Partition a positive definite square matrix into two identical matrix
-
09-06-2021 - |
Pergunta
simply I want to partition a n*n
positive definite matrix into an identical n*r
matrix B where r is arbitrary, in the other word:
B*B^T=A
(n*r)*(n*r)^T=(n*n)
Edit:
I think it was my fault ill-describing my problem.
let B
be a matrix with dimension (n*r)
.
give it to a function A=f(B^T*B)
where A is (n*n)
.
I know that this function will keep the rank of matrix, in the other word rank(A)=rank(B'*B)
.
now i want to extract new B
. so the new B
has (n*r)
again.
Solução
Suppose that you have the following example:
n = 4;
rng(0)
A = rand(n,n);
B = A * A';
If the matrix B
is full rank, you can not exactly cover the original matrix using fewer dimensions. So, you can only approximate it. The key idea here is to minimize the reconstruction error.
You can decompose B
into its eigenvectors using eigenvalue decomposition. You can use eig
in MATLAB, but you need to sort the eigenvalues and corresponding eigenvectors afterwards. Instead, I prefer Singular Value Decomposition and use svd
in MATLAB. Note that SVD gives the optimal solution for the reconstruction error in low-rank matrix approximation.
[U,S,~] = svd(B);
U = U * sqrt(S);
We know that B = U * U'
now. See relation between SVD and eigenvalue decomposition here.
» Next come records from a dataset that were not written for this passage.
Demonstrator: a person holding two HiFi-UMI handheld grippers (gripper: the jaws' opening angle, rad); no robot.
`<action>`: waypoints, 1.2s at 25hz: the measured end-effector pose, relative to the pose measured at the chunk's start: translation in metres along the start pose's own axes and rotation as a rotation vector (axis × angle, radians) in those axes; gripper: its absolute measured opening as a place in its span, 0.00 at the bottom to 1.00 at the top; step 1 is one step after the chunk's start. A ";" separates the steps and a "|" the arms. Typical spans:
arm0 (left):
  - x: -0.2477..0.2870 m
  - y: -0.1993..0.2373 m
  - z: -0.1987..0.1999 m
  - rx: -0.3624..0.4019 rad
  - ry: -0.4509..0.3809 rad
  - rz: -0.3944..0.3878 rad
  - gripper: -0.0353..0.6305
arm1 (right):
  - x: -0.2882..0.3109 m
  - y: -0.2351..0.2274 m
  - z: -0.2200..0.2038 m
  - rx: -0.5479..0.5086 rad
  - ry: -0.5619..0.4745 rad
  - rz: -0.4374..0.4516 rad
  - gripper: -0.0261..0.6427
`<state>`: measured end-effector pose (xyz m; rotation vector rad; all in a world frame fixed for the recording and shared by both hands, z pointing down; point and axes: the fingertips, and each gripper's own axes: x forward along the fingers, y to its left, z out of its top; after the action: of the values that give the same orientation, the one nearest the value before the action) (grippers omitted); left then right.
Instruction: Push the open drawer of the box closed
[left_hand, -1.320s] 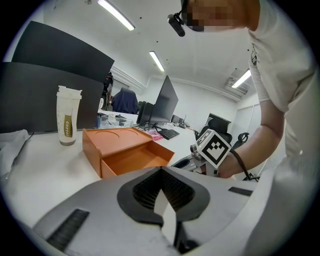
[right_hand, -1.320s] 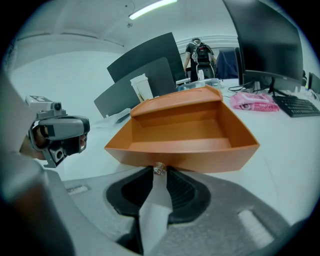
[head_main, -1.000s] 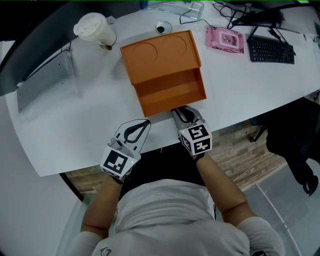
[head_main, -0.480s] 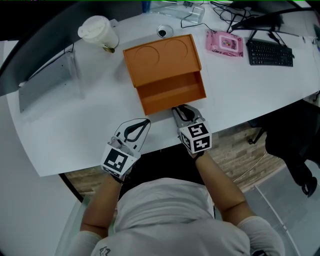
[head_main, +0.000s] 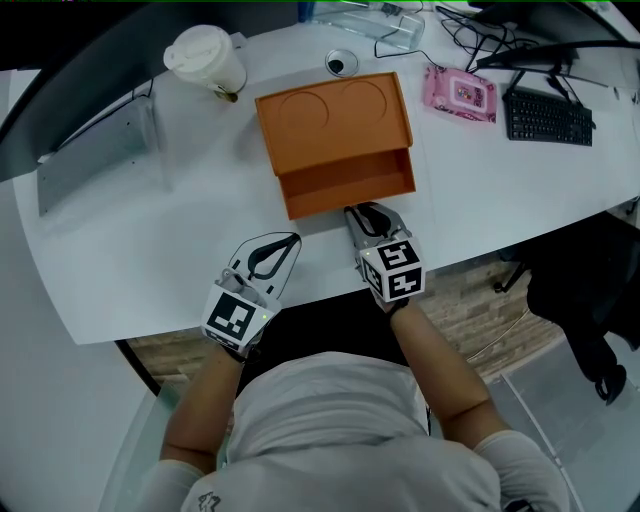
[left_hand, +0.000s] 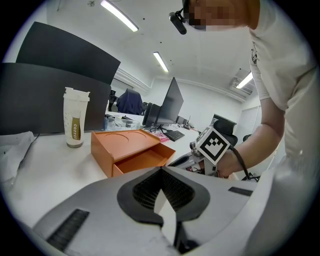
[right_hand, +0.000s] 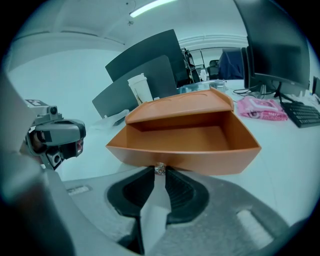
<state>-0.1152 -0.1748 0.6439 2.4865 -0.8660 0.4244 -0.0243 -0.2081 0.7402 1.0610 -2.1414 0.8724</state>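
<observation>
An orange box (head_main: 330, 110) with two round recesses in its lid stands on the white table (head_main: 150, 260). Its drawer (head_main: 345, 180) sticks out toward me, partly open and empty (right_hand: 185, 137). My right gripper (head_main: 352, 212) is at the middle of the drawer front, and its tips (right_hand: 160, 172) are shut on the small metal knob (right_hand: 160, 168). My left gripper (head_main: 295, 240) rests on the table left of the drawer, apart from the box, tips (left_hand: 161, 170) together with nothing between them.
A lidded paper cup (head_main: 205, 58) stands behind the box on the left. A pink packet (head_main: 462, 90) and a black keyboard (head_main: 548, 118) lie at the back right. A grey metal stand (head_main: 95, 165) is on the left. The table's near edge runs just under both grippers.
My right gripper has moved away from me toward the box, and the drawer has slid partly in. The left gripper has stayed where it was.
</observation>
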 end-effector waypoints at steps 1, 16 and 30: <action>0.000 0.001 0.001 -0.003 -0.001 0.002 0.05 | 0.001 0.000 0.002 -0.002 0.000 0.001 0.14; 0.017 0.015 0.018 -0.031 -0.004 0.030 0.05 | 0.017 -0.010 0.025 -0.006 0.010 0.032 0.14; 0.031 0.033 0.029 -0.040 -0.008 0.052 0.05 | 0.035 -0.018 0.048 -0.020 0.015 0.052 0.14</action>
<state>-0.1090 -0.2281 0.6440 2.4349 -0.9351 0.4104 -0.0373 -0.2686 0.7413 0.9897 -2.1697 0.8778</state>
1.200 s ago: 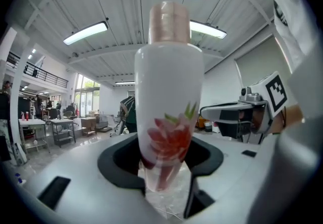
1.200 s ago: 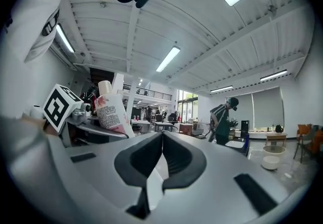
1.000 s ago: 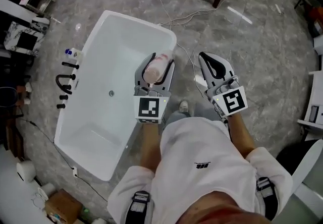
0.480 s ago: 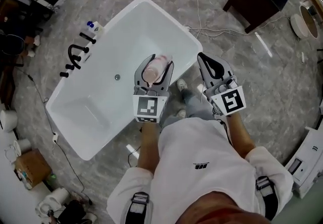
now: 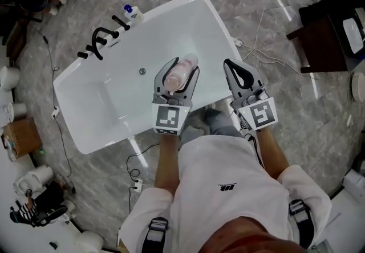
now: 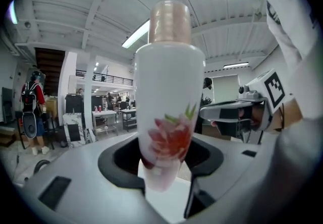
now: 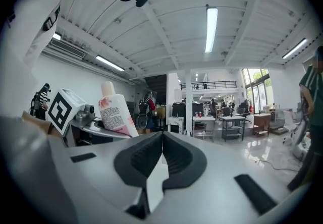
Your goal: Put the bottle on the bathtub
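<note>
A white bottle (image 5: 178, 74) with a pink flower print and a beige cap lies between the jaws of my left gripper (image 5: 179, 70), which is shut on it. In the left gripper view the bottle (image 6: 169, 112) fills the middle, cap away from me, its base between the pads of the left gripper (image 6: 164, 162). The white bathtub (image 5: 194, 29) lies below, and the bottle hangs over its near side. My right gripper (image 5: 235, 69) is shut and holds nothing, above the tub's near right corner. In the right gripper view its tips (image 7: 162, 134) meet, with the bottle (image 7: 115, 109) at the left.
Black tap fittings (image 5: 100, 38) and a small blue-capped bottle (image 5: 132, 12) stand on the tub's far rim. Cables (image 5: 262, 12) trail over the grey marble floor. A dark cabinet (image 5: 336, 24) is at the right, a cardboard box (image 5: 20, 135) and rolls at the left.
The view has swung round: the tub has shifted from the left to under both grippers. The left gripper keeps the bottle; the right stays shut.
</note>
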`<action>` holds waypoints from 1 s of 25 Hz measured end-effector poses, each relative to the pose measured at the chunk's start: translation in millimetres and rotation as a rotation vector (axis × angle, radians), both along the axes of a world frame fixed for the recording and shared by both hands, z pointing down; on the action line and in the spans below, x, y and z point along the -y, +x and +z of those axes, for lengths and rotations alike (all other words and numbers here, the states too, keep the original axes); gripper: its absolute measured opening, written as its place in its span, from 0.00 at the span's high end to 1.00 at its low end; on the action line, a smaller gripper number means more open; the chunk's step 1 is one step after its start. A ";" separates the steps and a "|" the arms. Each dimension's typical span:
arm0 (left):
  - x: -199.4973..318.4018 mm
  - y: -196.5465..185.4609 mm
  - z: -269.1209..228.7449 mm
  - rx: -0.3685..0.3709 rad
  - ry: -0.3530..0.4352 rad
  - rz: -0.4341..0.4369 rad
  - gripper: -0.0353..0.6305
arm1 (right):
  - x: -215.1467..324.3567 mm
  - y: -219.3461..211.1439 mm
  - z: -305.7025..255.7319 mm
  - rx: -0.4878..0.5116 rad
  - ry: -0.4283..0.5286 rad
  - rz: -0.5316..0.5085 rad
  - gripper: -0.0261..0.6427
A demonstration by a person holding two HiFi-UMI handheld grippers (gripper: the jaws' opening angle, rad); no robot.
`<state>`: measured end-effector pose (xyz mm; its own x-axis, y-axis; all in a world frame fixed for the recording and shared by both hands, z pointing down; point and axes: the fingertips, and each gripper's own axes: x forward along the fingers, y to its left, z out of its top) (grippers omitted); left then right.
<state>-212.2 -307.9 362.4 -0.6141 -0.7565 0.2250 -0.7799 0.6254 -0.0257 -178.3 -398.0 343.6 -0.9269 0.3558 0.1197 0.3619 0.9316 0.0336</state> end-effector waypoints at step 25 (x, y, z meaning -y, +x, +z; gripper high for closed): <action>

As I stated, we need to approximate it. I choose the dimensions covering 99% of the total variance as follows:
coverage = cumsum(diag(S.^2));
coverage = coverage ./ norm(S,'fro')^2;
[~, nEig] = max(coverage > 0.99);
U2 = U(:,1:nEig);
U2 has 2 columns instead of 4 in this case. If the data is correlated, the gain will be even less. The results are as follows:
B
B1 = U*U'
B2 = U2*U2'
B =
2.8966 2.1881 1.1965 2.1551
2.1881 1.9966 0.6827 1.8861
1.1965 0.6827 0.7590 0.5348
2.1551 1.8861 0.5348 2.0955
B1 =
2.8966 2.1881 1.1965 2.1551
2.1881 1.9966 0.6827 1.8861
1.1965 0.6827 0.7590 0.5348
2.1551 1.8861 0.5348 2.0955
B2 =
2.8896 2.2134 1.1966 2.1385
2.2134 1.9018 0.6836 1.9495
1.1966 0.6836 0.7586 0.5339
2.1385 1.9495 0.5339 2.0528
That seems to be a good approximation.